**GOAL OF THE EXERCISE:** Please output the section of the listing below that opens with the line containing "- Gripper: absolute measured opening" and closes with the line containing "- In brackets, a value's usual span", exactly and with nothing else.

####

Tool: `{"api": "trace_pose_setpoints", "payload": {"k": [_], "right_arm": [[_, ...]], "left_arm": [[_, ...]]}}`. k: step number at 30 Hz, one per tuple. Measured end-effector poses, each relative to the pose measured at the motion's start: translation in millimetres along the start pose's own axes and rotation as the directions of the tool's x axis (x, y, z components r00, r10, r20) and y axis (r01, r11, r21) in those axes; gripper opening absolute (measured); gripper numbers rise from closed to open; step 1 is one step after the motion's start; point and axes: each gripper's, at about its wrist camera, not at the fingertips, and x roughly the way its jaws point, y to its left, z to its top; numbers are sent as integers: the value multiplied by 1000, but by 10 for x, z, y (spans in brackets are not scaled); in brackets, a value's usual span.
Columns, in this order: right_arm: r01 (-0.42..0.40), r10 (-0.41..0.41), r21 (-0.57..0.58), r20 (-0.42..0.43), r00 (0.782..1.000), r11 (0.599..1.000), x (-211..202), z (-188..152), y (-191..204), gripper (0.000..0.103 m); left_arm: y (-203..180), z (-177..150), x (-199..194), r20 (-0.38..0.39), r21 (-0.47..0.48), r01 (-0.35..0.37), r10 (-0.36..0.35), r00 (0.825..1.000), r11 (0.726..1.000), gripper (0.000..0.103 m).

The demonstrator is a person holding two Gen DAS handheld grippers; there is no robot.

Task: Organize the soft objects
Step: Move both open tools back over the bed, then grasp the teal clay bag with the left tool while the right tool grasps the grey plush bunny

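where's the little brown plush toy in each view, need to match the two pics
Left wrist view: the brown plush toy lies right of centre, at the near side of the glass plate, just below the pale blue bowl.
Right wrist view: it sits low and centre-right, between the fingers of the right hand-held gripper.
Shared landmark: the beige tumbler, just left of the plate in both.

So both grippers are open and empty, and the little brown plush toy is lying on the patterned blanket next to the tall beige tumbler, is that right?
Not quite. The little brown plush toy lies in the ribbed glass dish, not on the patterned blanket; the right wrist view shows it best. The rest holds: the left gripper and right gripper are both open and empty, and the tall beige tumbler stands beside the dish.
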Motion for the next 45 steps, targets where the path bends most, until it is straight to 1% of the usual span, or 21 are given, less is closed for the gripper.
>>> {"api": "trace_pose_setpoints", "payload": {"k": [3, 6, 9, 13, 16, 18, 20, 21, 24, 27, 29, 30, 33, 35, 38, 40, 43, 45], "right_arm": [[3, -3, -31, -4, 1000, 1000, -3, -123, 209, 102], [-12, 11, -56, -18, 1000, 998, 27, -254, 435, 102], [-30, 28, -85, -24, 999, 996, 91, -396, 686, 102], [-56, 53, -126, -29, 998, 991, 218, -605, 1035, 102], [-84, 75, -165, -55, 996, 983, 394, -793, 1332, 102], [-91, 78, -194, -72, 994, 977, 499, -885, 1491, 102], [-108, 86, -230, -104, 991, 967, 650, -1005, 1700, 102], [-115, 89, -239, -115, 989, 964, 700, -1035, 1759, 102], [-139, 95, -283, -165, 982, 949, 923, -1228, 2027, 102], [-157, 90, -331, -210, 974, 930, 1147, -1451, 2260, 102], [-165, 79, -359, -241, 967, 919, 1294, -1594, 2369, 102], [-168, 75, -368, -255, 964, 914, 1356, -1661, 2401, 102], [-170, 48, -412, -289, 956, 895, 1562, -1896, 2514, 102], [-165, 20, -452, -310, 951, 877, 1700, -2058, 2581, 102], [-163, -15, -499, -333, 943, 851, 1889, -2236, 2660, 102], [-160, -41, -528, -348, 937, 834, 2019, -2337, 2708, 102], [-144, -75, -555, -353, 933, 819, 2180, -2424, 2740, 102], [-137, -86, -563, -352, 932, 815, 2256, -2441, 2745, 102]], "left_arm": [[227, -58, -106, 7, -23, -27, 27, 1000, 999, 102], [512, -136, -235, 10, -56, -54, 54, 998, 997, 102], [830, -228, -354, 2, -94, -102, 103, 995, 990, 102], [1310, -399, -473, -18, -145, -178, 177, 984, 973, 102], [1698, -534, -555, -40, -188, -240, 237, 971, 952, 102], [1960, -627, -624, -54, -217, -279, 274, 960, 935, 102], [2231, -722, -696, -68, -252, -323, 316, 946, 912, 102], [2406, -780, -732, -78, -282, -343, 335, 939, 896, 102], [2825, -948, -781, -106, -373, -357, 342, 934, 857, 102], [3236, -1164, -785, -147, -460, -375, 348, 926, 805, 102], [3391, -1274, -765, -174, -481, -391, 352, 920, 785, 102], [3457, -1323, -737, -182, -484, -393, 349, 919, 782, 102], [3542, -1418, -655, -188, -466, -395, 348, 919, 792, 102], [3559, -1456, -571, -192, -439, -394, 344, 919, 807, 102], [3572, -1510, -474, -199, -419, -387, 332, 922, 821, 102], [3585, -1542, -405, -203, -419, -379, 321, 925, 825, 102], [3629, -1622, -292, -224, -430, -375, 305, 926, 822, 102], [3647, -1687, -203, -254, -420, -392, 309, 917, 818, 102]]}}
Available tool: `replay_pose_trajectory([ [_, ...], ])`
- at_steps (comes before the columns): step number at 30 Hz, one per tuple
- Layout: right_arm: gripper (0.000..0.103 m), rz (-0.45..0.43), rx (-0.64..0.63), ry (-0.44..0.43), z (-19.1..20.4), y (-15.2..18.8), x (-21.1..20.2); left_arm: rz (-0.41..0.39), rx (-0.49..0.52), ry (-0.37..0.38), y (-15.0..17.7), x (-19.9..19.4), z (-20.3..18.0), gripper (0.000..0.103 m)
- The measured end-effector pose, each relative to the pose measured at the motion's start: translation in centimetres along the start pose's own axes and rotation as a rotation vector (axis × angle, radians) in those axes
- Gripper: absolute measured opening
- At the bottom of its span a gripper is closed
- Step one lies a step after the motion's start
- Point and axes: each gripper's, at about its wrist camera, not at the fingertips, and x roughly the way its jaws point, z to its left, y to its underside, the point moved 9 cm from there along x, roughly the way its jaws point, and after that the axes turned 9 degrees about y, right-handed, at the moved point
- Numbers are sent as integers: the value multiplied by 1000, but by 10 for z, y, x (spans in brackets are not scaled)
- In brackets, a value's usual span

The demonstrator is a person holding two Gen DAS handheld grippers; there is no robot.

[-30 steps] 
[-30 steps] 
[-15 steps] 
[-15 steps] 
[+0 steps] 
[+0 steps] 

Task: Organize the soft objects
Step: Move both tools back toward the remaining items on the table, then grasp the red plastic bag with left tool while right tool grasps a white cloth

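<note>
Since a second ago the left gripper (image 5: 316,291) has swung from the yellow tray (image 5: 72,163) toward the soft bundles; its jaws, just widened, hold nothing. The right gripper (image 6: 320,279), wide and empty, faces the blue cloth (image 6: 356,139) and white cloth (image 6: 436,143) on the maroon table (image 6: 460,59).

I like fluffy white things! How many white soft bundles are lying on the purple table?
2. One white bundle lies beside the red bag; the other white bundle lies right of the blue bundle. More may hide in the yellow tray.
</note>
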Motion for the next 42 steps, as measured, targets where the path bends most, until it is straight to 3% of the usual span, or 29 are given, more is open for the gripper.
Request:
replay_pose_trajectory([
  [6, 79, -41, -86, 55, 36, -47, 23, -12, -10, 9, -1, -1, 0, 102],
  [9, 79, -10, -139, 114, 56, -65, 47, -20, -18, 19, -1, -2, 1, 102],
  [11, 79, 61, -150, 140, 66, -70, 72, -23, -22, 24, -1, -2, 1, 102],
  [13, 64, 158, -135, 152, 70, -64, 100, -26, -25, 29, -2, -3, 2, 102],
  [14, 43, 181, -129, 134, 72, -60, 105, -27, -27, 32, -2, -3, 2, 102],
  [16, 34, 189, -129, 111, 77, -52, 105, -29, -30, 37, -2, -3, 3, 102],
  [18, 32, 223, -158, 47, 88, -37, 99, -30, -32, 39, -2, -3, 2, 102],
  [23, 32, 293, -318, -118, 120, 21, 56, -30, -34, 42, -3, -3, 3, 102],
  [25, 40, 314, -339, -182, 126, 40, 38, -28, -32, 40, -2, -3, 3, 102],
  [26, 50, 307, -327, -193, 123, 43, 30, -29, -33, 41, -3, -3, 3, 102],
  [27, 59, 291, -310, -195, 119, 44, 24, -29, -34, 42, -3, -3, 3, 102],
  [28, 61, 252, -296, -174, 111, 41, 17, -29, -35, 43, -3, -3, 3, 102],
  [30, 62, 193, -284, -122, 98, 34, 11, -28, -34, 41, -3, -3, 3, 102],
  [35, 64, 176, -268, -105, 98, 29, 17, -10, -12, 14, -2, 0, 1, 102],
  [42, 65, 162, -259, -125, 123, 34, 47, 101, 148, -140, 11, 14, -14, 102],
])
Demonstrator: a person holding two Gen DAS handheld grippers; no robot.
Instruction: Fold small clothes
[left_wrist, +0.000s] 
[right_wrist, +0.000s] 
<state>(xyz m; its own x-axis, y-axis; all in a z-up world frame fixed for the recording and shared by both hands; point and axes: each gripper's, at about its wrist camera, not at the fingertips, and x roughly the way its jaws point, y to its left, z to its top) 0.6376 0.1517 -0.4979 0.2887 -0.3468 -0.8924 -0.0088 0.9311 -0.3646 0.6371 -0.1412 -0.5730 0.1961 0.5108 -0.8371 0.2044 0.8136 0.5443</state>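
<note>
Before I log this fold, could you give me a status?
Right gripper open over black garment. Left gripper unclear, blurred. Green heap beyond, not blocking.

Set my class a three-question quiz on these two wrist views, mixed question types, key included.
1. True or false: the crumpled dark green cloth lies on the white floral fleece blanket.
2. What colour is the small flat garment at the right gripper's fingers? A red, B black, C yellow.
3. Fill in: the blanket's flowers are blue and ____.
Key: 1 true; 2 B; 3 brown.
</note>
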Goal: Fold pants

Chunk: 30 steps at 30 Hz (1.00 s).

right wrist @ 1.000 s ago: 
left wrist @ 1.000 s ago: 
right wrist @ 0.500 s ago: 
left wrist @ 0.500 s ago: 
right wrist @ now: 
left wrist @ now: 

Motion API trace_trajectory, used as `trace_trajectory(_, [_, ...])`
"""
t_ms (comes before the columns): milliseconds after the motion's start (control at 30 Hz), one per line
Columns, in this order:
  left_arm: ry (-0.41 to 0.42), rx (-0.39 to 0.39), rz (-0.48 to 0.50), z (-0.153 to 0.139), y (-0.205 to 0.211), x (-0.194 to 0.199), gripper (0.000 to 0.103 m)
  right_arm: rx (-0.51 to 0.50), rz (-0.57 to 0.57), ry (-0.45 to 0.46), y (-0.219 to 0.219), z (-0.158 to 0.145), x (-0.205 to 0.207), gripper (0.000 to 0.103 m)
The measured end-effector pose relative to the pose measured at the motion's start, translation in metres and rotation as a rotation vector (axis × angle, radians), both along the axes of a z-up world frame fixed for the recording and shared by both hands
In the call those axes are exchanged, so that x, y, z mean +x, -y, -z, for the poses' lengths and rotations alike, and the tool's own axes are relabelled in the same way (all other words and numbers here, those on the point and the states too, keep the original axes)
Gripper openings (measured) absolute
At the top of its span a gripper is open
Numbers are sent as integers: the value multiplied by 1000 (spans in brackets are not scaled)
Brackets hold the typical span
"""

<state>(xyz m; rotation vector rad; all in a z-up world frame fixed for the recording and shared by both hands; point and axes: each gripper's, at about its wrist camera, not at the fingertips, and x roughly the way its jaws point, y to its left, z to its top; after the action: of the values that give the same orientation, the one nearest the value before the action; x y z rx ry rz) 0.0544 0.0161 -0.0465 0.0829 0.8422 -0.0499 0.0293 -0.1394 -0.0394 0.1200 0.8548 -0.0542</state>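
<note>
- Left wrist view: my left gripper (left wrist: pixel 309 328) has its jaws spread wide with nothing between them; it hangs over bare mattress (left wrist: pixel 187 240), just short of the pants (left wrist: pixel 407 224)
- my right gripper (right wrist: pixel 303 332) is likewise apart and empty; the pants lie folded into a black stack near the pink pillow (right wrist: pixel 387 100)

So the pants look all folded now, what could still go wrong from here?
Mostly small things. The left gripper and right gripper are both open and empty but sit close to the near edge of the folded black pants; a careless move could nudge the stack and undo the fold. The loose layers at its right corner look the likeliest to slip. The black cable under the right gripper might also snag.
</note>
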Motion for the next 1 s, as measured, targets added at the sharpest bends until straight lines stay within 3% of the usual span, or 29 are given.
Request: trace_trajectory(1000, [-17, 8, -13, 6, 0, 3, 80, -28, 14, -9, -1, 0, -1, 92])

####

**RESPONSE TO THE EXERCISE:**
- Gripper: absolute measured opening
- At the bottom of its span a gripper is closed
- Step one lies a step after the motion's start
- Point and axes: each gripper's, at about its wrist camera, not at the fingertips, and x roughly the way its jaws point, z to its left, y to its underside, the point moved 9 cm from there along x, roughly the way its jaws point, and after that the axes turned 9 degrees about y, right-handed, at the moved point
- Numbers are sent as integers: the value multiplied by 1000, but by 10 for z, y, x (spans in brackets are not scaled)
- In brackets, a value's usual span

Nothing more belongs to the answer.